Но Эшер-то точно знал, что это вовсе не так. Да, петербургская знать зачастую владела французским гораздо лучше, чем русским, однако Москва далеко не Санкт-Петербург. Ее хозяин (при этой мысли Эшеру сделалось весьма неуютно) вполне мог оказаться каким-нибудь бородатым boyar, не подчинившимся Петру Великому и полагающим французский просто-напросто языком поверженной армии Наполеона.
– Мне следует остаться с вами, – рассудил Эшер, – и, если от меня вправду потребуются услуги переводчика, положиться на то, что вы убережете меня, поневоле подслушавшего ваш разговор, от нежелательных последствий.
«Во имя короля и родины?» Чтоб сыплющиеся с неба бомбы и лениво ползущий по земле газ так и остались кошмарными снами, не дающими ему покоя вот уже больше десяти лет? Или ради друга, написавшего безвестно пропавшей даме: «Во имя моей любви к вам»?
– Я сделаю все, что в моих силах, дабы вам не причинили вреда.
От обычной легкой иронии в голосе Исидро не осталось даже следа.
– И… благодарю вас, – едва ли не с запинкой добавил вампир, – за помощь в сем деле. Леди Ирен…
Позже Эшеру показалось, будто Исидро готов был рассказать, что побудило его проделать путь длиной почти в две тысячи миль, к самому полярному кругу, признаться, что потуги мировых держав залучить вампиров на службу ему безразличны… Однако в тот миг его вновь накрыл сбивающий с толку приступ «ментальной слепоты», от коего Эшер, вздрогнув, моргнув, очнулся минуту – а может, две, а может, пять – спустя и обнаружил, что стоит на панели перед величественными бронзовыми дверьми отеля «Императрица Екатерина», в полном одиночестве, а Исидро и след простыл.
Поднимаясь по каменной лестнице туда, где его, распахнув дверь, поджидал dvornik (несомненно, во исполнение поручения Тайной полиции, отметивший час возвращения Джула Пламмера), Эшер невольно задумался: верит ли Исидро, воспитывавшийся в Толедо в разгар Контрреформации[28], в существование Ада?

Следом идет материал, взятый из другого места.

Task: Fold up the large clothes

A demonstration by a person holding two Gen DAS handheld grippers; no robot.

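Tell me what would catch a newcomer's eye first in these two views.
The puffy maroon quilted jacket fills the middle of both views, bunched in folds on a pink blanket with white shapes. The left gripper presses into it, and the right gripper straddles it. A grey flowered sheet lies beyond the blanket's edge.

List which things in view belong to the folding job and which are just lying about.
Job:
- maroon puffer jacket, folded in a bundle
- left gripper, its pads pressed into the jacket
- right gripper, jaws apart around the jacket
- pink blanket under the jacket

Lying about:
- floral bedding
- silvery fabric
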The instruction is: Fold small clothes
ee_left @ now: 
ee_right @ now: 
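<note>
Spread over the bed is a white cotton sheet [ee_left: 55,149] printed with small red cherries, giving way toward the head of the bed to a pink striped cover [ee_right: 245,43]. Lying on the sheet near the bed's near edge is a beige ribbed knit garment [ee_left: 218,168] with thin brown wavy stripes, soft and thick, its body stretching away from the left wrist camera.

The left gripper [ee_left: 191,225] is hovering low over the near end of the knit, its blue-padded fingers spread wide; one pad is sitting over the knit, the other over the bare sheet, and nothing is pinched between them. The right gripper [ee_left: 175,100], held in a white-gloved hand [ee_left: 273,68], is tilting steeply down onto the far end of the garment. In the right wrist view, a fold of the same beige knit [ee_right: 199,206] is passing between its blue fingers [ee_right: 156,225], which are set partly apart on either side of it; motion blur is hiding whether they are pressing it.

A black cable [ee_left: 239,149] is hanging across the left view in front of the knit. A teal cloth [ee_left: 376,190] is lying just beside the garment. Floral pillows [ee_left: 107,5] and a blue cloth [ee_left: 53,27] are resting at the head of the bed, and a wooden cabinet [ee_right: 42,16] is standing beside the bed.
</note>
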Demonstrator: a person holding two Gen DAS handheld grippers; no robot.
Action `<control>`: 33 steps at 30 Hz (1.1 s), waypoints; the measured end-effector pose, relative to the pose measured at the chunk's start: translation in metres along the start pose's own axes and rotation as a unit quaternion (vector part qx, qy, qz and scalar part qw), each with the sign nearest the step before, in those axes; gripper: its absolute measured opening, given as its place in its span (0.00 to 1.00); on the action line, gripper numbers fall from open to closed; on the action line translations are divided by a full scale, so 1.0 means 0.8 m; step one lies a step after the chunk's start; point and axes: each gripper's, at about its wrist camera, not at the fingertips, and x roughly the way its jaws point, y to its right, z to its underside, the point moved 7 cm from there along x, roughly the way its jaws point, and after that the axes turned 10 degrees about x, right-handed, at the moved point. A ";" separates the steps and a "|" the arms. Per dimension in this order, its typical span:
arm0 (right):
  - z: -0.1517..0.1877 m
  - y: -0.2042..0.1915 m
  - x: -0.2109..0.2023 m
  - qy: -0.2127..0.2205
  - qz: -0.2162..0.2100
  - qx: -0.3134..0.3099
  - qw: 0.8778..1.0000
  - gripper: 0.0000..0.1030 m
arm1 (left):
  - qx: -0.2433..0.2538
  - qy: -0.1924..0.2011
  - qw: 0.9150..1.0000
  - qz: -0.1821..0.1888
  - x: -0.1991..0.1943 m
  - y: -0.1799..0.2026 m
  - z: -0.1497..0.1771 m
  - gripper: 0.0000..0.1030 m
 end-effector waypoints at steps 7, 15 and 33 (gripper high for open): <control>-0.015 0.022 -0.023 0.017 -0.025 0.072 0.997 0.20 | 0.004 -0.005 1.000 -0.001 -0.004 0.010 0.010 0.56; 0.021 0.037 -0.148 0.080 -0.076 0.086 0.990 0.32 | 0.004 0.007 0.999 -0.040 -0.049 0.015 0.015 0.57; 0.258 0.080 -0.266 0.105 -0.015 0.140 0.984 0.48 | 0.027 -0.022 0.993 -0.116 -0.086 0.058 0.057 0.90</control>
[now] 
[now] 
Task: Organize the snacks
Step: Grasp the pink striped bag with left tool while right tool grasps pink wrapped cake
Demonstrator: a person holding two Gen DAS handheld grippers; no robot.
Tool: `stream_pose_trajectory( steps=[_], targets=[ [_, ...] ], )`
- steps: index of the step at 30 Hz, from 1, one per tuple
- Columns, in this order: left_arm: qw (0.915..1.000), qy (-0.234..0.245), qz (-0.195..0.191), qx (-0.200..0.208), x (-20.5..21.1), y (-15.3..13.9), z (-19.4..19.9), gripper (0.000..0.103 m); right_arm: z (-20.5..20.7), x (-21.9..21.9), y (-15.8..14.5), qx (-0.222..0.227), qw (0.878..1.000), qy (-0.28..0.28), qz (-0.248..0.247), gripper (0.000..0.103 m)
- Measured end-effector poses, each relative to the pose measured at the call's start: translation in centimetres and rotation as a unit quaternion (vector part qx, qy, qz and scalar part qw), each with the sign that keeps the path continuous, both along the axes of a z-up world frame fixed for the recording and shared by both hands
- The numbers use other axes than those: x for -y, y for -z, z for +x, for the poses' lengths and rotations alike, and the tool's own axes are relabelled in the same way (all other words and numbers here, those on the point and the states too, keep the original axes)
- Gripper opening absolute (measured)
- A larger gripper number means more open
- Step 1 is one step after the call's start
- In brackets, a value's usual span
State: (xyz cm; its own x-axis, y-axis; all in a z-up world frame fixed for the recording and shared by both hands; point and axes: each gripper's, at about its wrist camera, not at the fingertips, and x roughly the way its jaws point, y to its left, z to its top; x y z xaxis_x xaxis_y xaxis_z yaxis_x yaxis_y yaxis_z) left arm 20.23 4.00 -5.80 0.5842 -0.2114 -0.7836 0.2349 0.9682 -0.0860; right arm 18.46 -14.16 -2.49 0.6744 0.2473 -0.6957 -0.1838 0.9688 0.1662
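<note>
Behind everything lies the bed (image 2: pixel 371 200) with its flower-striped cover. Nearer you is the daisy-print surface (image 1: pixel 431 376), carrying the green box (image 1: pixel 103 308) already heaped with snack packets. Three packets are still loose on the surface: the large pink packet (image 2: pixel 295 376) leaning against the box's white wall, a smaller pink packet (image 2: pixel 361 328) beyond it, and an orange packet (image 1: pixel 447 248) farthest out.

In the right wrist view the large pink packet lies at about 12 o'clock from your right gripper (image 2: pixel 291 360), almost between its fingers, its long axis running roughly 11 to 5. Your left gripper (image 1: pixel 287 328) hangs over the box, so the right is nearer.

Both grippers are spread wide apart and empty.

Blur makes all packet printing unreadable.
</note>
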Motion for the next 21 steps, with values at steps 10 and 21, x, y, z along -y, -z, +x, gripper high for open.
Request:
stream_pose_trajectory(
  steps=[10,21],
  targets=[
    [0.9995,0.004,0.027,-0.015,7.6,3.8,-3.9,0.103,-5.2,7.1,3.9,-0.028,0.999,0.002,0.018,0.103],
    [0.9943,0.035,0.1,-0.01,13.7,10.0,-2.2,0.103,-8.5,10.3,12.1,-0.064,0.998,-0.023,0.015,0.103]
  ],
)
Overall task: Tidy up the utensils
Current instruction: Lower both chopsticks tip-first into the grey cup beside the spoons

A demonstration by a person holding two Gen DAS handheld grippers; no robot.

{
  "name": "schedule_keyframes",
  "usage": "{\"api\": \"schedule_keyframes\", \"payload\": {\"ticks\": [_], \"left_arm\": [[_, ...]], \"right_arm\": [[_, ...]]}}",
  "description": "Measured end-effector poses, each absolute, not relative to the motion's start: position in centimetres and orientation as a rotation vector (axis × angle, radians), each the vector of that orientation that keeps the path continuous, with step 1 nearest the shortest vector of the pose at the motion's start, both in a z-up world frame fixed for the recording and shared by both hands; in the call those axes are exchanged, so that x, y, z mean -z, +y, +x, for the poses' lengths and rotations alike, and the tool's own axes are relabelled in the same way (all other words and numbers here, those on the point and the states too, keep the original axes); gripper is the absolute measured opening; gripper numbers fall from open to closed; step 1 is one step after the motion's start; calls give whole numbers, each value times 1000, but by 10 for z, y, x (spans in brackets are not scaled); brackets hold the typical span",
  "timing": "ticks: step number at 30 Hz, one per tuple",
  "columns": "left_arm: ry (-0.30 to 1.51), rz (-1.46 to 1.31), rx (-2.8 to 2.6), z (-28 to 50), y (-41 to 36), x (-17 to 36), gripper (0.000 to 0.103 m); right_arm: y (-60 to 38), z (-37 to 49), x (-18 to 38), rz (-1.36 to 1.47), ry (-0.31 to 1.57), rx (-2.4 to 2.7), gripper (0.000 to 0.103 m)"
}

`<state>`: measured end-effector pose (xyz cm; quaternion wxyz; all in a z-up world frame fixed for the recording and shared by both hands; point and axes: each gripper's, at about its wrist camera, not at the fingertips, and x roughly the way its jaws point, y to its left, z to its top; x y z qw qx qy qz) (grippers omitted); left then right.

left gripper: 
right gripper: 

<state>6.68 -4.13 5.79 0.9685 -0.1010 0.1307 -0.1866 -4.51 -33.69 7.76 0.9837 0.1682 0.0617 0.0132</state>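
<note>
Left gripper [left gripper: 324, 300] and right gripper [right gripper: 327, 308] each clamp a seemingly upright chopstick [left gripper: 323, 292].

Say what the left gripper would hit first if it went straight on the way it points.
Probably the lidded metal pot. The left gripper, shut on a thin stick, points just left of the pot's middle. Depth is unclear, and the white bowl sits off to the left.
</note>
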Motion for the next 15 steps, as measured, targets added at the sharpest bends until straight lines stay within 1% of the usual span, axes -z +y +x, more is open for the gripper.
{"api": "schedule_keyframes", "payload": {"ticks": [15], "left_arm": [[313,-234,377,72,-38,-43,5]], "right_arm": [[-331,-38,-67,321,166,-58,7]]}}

– Донесения о подобных случаях в сводках время от времени попадаются.
Французский господина Зуданевского не отличался беспримесным парижским выговором, перенимаемым в детстве от гувернанток-француженок и совершенствуемым во время весьма дорогостоящей учебы за границей. Искушенный слух Эшера улавливал в нем оттенки привычки, сродни результатам усердной школьной зубрежки, сложившейся за долгие годы общения с зарубежными гостями русской столицы. В результате речь полицейского захламляли самые разные интонации – итальянские, германские, английские, американские… хоть усаживай его перед собой да записывай!